MATERIAL SUPPLIED =
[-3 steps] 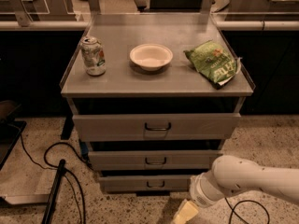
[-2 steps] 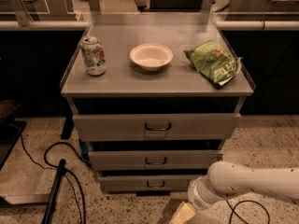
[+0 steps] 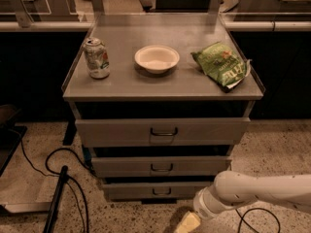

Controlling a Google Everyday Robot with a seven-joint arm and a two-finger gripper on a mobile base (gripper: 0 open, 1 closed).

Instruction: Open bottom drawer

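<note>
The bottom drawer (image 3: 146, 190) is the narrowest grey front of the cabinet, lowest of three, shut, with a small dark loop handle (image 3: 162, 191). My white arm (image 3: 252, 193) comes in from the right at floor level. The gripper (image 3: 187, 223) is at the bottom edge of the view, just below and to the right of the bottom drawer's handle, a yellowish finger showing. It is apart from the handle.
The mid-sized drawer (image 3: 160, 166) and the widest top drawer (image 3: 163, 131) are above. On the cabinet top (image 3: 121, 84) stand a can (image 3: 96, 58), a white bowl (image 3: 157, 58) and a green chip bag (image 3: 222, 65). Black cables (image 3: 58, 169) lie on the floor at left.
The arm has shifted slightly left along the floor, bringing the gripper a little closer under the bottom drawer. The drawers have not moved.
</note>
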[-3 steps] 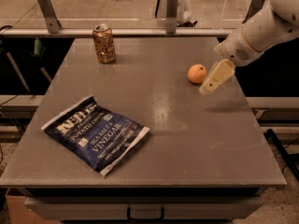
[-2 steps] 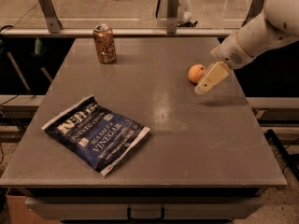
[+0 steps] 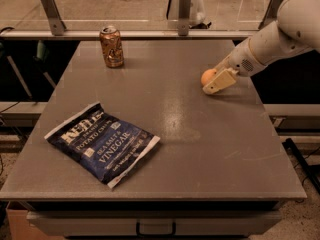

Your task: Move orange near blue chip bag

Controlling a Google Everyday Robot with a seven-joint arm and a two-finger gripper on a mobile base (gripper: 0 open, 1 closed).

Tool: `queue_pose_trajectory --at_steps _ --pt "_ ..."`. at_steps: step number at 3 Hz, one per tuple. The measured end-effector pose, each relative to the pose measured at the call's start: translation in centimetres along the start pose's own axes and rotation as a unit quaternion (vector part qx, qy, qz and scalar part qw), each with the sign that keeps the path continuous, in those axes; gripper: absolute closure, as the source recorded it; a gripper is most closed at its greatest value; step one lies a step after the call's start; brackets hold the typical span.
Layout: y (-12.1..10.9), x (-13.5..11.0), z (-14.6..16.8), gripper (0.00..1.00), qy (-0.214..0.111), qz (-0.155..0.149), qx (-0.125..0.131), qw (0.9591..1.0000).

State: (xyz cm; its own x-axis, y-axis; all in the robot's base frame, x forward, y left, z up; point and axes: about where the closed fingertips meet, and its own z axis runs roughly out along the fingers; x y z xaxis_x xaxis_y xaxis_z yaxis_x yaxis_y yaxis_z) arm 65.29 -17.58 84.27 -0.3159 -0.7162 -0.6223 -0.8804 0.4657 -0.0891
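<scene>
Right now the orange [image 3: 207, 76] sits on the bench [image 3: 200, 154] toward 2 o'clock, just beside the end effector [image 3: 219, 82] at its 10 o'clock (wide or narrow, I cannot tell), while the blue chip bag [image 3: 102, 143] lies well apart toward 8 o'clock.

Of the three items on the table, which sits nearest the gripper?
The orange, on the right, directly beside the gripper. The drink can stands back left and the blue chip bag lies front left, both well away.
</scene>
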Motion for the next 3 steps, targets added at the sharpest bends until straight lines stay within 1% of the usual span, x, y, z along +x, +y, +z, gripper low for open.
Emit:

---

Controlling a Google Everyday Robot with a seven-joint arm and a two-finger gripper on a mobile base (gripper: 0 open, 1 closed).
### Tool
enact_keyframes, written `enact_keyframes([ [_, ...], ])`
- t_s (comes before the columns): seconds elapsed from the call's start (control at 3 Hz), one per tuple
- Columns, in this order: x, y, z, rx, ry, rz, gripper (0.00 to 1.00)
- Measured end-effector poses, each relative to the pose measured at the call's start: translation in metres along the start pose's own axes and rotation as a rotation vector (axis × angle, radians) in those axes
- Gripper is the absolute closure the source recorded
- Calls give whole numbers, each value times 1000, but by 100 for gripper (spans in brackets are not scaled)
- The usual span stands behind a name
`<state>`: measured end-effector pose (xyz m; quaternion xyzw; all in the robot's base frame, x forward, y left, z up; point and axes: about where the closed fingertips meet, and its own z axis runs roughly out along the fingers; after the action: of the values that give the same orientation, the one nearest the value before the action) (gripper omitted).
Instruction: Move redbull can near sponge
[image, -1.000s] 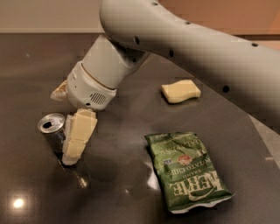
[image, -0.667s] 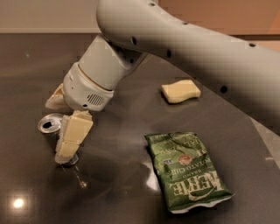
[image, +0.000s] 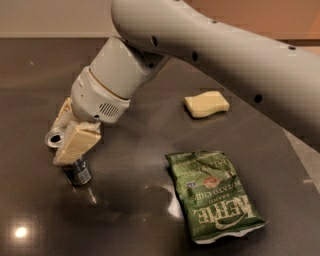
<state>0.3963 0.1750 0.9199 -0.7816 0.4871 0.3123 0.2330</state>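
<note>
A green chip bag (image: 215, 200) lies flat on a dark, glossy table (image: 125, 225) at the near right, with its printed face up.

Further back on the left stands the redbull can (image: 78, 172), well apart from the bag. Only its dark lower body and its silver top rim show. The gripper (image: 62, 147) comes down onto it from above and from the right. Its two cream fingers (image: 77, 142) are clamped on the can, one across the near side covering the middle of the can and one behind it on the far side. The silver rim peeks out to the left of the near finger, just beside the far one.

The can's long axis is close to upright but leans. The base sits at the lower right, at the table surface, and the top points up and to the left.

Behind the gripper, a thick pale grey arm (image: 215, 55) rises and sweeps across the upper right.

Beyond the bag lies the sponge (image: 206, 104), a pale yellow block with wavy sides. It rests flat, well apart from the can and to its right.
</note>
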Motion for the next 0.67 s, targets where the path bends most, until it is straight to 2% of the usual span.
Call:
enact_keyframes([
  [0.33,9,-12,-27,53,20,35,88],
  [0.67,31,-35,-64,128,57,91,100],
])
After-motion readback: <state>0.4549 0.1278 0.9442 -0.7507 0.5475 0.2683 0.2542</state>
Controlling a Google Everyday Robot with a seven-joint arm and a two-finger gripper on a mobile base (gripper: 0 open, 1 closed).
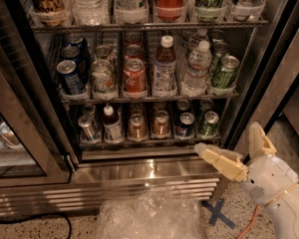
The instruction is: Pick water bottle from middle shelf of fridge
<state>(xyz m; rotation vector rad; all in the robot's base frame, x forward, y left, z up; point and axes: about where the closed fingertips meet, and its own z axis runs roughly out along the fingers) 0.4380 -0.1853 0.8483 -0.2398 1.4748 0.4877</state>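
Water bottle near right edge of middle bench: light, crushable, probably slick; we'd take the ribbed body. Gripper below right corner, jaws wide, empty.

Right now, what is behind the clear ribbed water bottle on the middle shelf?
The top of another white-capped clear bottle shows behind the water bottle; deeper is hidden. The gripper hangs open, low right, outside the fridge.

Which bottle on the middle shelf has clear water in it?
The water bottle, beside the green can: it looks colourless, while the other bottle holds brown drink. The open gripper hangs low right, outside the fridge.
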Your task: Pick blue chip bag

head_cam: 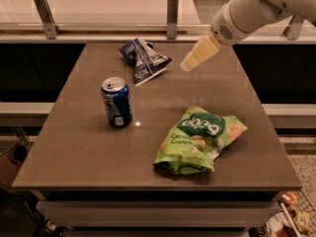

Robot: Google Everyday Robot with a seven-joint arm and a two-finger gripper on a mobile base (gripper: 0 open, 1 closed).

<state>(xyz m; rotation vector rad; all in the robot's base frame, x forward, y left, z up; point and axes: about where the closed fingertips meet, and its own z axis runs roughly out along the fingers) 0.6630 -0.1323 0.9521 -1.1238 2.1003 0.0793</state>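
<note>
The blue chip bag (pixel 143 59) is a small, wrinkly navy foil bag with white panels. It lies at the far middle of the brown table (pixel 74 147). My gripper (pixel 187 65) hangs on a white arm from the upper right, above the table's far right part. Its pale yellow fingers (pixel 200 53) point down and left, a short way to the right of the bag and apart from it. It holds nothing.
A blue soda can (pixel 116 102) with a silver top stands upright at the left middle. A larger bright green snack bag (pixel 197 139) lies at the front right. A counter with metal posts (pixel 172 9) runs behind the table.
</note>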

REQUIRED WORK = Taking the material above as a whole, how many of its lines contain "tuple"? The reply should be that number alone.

EXPECTED OUTPUT = 2